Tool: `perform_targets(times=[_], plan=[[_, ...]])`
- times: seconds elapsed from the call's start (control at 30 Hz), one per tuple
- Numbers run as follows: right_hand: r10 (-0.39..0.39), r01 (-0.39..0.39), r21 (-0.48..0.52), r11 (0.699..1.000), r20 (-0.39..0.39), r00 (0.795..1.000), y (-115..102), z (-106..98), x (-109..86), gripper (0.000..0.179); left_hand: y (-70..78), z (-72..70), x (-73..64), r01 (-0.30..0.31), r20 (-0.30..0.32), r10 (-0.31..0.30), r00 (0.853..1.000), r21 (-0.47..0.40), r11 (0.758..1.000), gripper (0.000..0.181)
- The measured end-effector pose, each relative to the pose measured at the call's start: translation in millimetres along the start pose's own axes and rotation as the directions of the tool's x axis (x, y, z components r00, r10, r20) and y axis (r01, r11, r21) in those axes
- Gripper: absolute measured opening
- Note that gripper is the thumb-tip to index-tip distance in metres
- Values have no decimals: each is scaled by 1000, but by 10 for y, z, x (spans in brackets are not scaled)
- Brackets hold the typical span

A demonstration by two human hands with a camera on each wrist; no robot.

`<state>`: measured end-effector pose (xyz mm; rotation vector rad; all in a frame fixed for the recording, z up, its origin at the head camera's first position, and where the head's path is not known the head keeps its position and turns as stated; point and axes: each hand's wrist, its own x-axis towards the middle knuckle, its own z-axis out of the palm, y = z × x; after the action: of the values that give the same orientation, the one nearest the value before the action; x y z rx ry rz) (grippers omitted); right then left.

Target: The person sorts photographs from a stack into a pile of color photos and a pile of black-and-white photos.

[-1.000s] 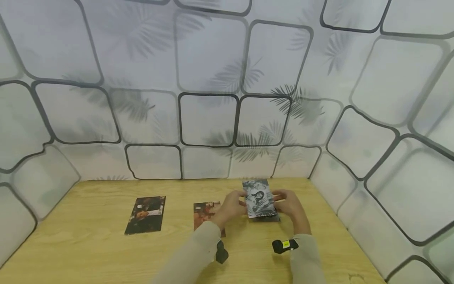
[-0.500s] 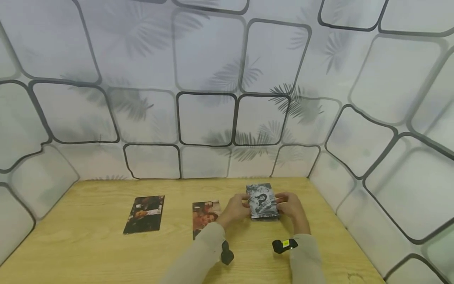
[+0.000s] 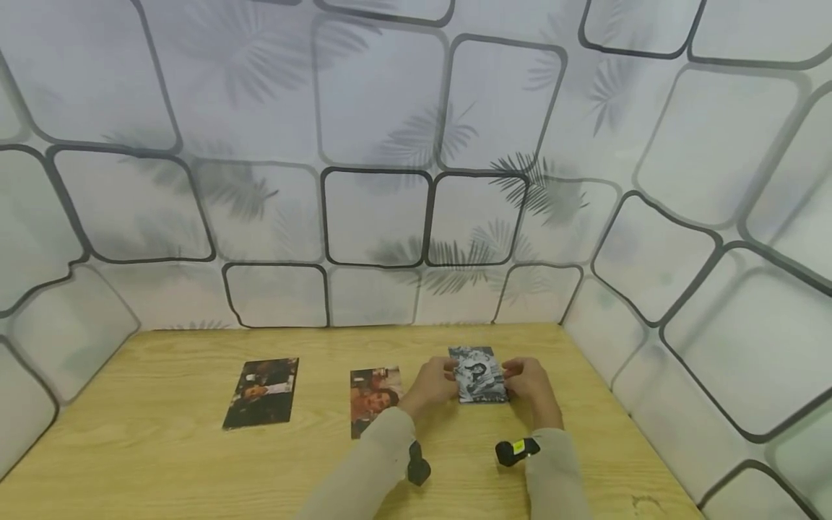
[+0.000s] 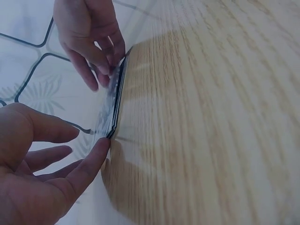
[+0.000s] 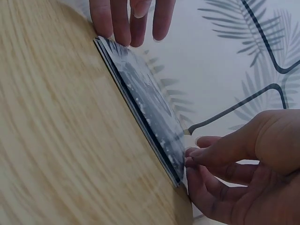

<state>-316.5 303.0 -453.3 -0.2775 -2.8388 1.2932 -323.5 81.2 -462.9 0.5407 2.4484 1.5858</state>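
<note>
A black-and-white photo print (image 3: 479, 375) lies on top of a thin stack of prints (image 5: 140, 115) on the wooden table. My left hand (image 3: 434, 383) is at the stack's left side. In the left wrist view its lowest finger touches the corner, while the thumb stays apart. On the right side, my right hand (image 3: 528, 384) has thumb and fingertips drawn together at the print's edge, pinching it near the corner in the right wrist view. The layers' edges are slightly uneven there. Beside my left forearm lies a colour photo (image 3: 373, 397), partly covered by the sleeve.
Another colour photo (image 3: 262, 392) lies farther left on the wooden table (image 3: 175, 462). A patterned cloth wall (image 3: 377, 217) rises behind the table's far edge and along both sides. Each wrist wears a small black device.
The black-and-white print has come down onto the stack and now covers the print beneath it in the head view. Both hands have lowered with it and stay at its sides.
</note>
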Motion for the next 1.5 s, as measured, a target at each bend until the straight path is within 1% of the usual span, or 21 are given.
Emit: perform_targets(times=[0.13,0.33,0.47,0.6,0.67,0.77,0.87,0.93,1.07,1.13,1.2,1.3,1.4,1.5], plan=[[-21,21,-50,999,-4,1000,-5,10,2,39,-21,-1,3,-1,-7,1,1000,1,1000,58],[-19,18,-111,994,-11,1000,-45,-4,-15,39,-35,-9,-10,-3,-6,3,1000,-14,1000,60],[-32,31,-97,995,-14,999,-99,-30,-44,40,-24,-35,-51,-12,-20,12,1000,-16,1000,58],[-69,66,-77,995,-35,997,-155,-40,-75,40,-2,-102,-109,-28,-44,27,999,-26,999,55],[-95,91,-89,992,-46,994,-186,-33,-81,39,16,-163,-139,-32,-47,30,998,-49,998,52],[-125,120,-83,989,-50,991,-252,11,-71,40,38,-278,-176,-18,-47,13,999,-93,996,49],[-146,145,-53,988,-19,989,-352,109,-63,38,49,-398,-214,3,-48,-9,999,-117,993,48],[-165,165,-24,986,22,986,-437,198,-79,37,49,-474,-249,21,-39,-26,999,-123,992,47],[-212,212,9,977,90,973,-599,403,-124,35,50,-617,-318,44,-26,-47,999,-93,995,45],[-217,213,43,976,132,967,-668,496,-150,35,43,-685,-340,42,-31,-44,999,-73,996,44],[-226,217,67,974,172,959,-721,583,-166,34,29,-746,-355,51,-49,-54,997,-59,997,45],[-244,228,97,969,237,940,-789,687,-192,33,0,-833,-381,65,-95,-67,993,-32,997,47],[-265,241,118,963,286,921,-841,770,-220,33,-35,-913,-411,91,-138,-91,986,-6,996,50],[-273,236,148,960,329,904,-889,838,-252,35,-72,-998,-441,100,-164,-95,982,20,995,50]])
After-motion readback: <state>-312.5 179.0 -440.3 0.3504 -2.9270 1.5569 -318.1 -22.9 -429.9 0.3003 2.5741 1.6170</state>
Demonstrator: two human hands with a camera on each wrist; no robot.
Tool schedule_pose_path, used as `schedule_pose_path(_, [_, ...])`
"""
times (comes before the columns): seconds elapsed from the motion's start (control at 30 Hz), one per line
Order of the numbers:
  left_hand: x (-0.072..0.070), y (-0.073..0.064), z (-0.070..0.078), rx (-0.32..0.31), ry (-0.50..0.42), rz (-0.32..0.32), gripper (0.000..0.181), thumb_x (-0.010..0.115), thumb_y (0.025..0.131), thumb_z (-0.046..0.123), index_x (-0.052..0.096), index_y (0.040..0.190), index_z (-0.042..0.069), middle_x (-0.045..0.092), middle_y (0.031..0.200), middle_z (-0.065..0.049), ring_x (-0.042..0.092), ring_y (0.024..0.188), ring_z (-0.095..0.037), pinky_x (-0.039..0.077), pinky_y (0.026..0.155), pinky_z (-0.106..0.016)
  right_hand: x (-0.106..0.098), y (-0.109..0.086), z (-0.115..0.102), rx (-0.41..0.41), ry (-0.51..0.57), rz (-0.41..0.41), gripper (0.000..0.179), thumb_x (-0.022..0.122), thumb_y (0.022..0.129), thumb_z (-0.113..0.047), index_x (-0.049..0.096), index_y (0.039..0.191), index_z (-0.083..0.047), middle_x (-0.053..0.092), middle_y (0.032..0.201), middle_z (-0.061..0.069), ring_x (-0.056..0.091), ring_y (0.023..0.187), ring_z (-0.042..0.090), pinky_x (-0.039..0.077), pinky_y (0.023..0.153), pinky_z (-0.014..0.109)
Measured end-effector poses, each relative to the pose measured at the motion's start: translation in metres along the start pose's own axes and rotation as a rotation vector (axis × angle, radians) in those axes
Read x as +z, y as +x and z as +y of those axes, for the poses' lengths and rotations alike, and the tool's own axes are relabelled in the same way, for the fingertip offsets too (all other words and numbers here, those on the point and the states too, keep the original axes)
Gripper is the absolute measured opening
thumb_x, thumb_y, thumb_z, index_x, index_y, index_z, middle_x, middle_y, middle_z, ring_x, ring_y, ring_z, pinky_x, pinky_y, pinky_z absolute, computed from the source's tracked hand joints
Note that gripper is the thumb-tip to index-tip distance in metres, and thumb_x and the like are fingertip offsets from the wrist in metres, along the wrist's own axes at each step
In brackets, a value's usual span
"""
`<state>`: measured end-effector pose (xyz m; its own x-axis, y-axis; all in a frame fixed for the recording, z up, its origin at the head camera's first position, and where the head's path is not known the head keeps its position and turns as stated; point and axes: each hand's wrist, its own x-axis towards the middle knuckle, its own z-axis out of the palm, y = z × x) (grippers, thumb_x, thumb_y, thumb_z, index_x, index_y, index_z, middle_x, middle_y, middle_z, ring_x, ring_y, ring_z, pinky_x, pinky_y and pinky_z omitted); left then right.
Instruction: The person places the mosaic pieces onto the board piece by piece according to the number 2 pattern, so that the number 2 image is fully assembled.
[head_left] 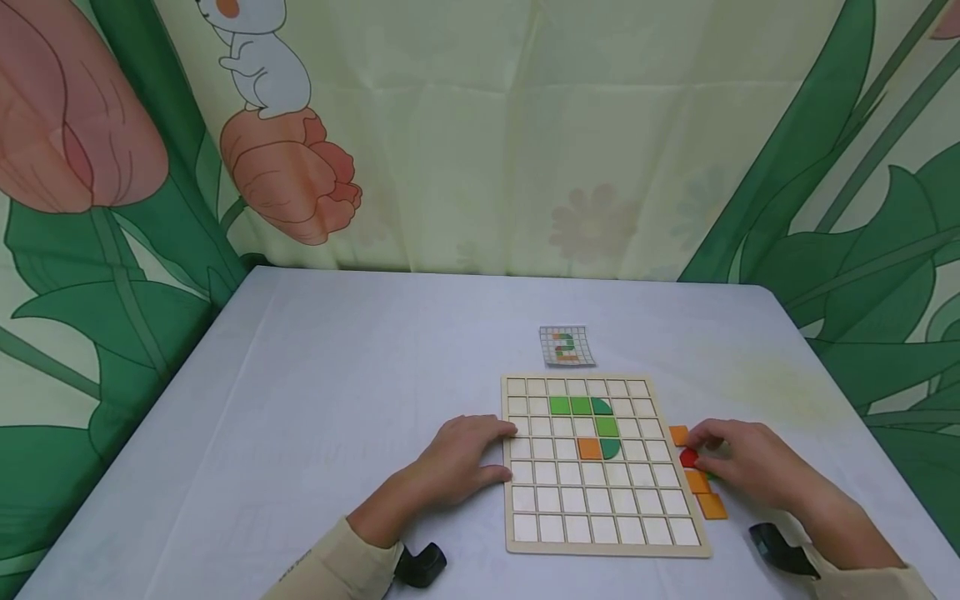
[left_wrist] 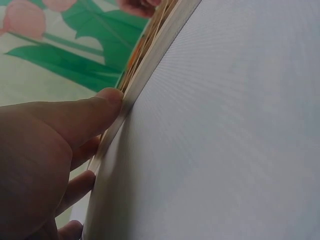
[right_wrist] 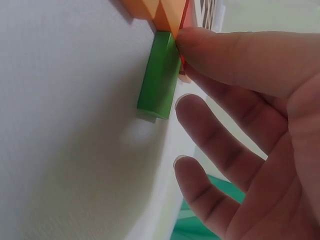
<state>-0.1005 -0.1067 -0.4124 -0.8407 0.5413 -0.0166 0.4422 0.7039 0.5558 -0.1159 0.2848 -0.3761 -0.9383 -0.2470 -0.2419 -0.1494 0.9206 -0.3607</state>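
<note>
A wooden grid board [head_left: 606, 550] lies on the table. Green squares [head_left: 581, 406], dark green rounded pieces [head_left: 611, 449] and an orange square [head_left: 589, 449] fill some of its cells. My left hand [head_left: 461, 458] touches the board's left edge with thumb and fingertips spread apart; the left wrist view shows the thumb [left_wrist: 107, 102] against the wooden rim. At the board's right side, my right hand [head_left: 757, 458] pinches a red piece [head_left: 687, 457] between thumb and index finger, the other fingers loosely bent. A green block [right_wrist: 160, 75] sits just under that thumb, mostly hidden in the head view.
Orange squares [head_left: 712, 506] lie in a row along the board's right edge, around the red piece. Behind the board is a small pattern card [head_left: 567, 346] with a coloured figure on a grid. A printed curtain [head_left: 525, 167] hangs behind the white table [head_left: 360, 350].
</note>
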Motion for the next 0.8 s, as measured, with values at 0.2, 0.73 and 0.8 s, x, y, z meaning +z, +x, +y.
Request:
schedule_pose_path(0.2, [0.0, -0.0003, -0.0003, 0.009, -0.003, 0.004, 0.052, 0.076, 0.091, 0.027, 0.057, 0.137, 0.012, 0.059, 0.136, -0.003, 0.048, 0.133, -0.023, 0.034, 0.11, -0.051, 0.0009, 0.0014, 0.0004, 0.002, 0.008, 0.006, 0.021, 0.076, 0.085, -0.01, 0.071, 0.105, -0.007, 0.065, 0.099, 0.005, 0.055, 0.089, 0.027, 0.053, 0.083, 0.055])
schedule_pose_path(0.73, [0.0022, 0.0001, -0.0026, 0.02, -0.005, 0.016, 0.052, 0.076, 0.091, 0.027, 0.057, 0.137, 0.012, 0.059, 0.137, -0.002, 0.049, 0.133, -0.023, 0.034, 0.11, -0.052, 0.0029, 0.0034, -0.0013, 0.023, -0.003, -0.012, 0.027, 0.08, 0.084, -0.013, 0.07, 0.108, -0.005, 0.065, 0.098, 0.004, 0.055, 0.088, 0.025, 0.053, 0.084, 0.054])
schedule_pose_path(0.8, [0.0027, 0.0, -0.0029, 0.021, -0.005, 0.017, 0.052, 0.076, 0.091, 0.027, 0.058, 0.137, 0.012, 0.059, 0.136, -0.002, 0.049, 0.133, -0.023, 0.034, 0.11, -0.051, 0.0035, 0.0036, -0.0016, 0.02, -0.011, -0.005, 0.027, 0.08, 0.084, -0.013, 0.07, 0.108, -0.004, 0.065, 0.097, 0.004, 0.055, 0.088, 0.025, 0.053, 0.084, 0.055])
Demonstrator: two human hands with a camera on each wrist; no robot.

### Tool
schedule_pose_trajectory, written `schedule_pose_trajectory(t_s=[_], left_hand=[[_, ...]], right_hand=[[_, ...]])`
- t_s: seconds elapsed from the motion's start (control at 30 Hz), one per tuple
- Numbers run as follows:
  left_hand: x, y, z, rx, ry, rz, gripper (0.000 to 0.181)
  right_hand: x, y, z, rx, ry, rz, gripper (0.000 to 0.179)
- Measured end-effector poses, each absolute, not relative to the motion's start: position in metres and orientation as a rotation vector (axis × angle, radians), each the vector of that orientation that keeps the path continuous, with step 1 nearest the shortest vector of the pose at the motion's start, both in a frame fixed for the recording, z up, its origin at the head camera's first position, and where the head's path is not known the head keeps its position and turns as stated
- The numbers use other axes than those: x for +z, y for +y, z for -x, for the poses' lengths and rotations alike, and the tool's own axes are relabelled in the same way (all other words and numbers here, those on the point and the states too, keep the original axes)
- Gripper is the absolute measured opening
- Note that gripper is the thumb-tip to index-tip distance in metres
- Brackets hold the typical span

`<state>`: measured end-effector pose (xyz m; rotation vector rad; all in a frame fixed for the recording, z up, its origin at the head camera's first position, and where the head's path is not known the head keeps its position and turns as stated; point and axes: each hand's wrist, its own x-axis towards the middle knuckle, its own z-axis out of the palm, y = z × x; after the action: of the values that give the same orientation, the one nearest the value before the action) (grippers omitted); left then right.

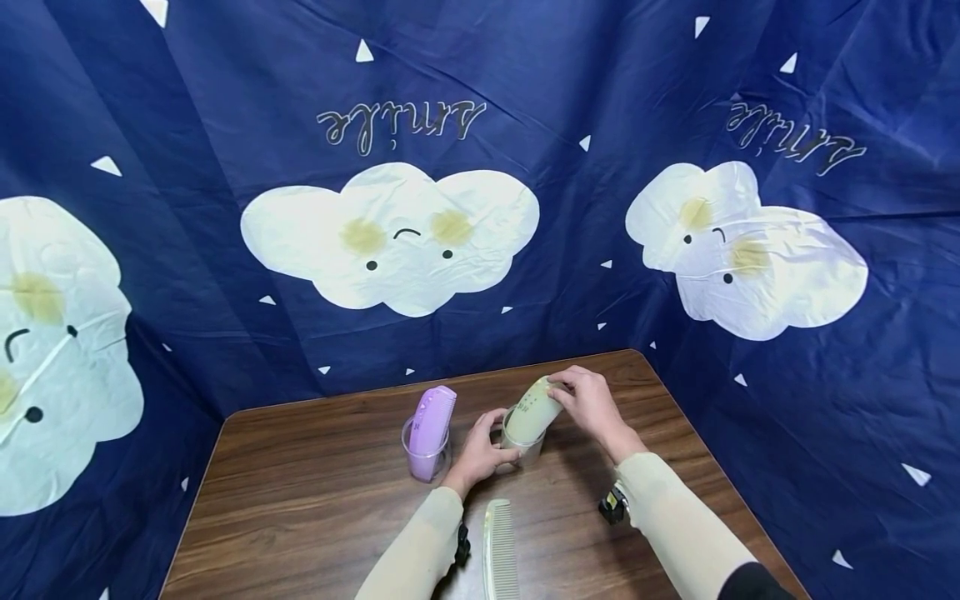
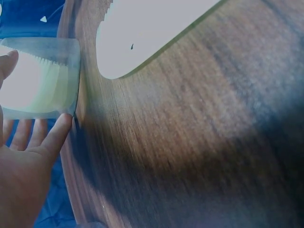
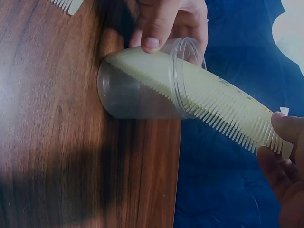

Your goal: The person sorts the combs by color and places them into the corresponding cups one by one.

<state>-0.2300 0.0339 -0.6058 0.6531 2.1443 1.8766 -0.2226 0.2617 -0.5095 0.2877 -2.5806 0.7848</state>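
Note:
My left hand [image 1: 480,450] holds a clear plastic cup [image 3: 126,102], thumb on one side and fingers round the other. Inside the cup, a pale yellow comb [image 1: 534,410] leans toward the right, its lower end at the bottom. The upper end of that comb sticks out past the rim, where my right hand [image 1: 590,406] pinches it between thumb and fingers. In the right wrist view the comb's teeth [image 3: 223,114] run along one edge. Small dark marks show on its face, too small to read.
Left of my left hand, a purple comb [image 1: 432,421] leans in a second clear cup [image 1: 442,461]. Another pale comb [image 1: 500,546] lies flat on the wooden table [image 1: 300,500] between my forearms. Dark blue cloth [image 1: 570,275] with white clouds hangs behind the table.

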Motion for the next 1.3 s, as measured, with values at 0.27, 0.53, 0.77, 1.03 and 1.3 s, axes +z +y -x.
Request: schedule_pose_trajectory(t_s=[0.27,0.53,0.77,1.03,1.3], left_hand=[[-0.603,0.034,0.23,1.875,2.144,-0.652,0.07],[-0.606,0.035,0.231,1.875,2.158,-0.658,0.071],[-0.632,0.041,0.241,1.878,2.187,-0.639,0.074],[-0.645,0.042,0.248,1.86,2.222,-0.603,0.072],[-0.635,0.042,0.242,1.876,2.216,-0.649,0.072]], right_hand=[[-0.511,0.265,0.223,0.824,-2.562,-0.282,0.021],[-0.512,0.271,0.224,0.771,-2.592,-0.242,0.021],[-0.517,0.274,0.221,0.802,-2.563,-0.228,0.021],[-0.511,0.276,0.21,0.852,-2.464,-0.254,0.021],[-0.506,0.28,0.201,0.895,-2.465,-0.328,0.025]])
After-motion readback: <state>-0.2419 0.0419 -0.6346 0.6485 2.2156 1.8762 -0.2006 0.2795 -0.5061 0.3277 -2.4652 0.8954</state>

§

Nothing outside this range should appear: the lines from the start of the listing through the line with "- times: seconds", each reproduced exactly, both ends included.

Tool: `perform_targets(times=[_], plan=[[_, ...]])`
- times: seconds elapsed from the call's start (control at 30 Hz), one per tuple

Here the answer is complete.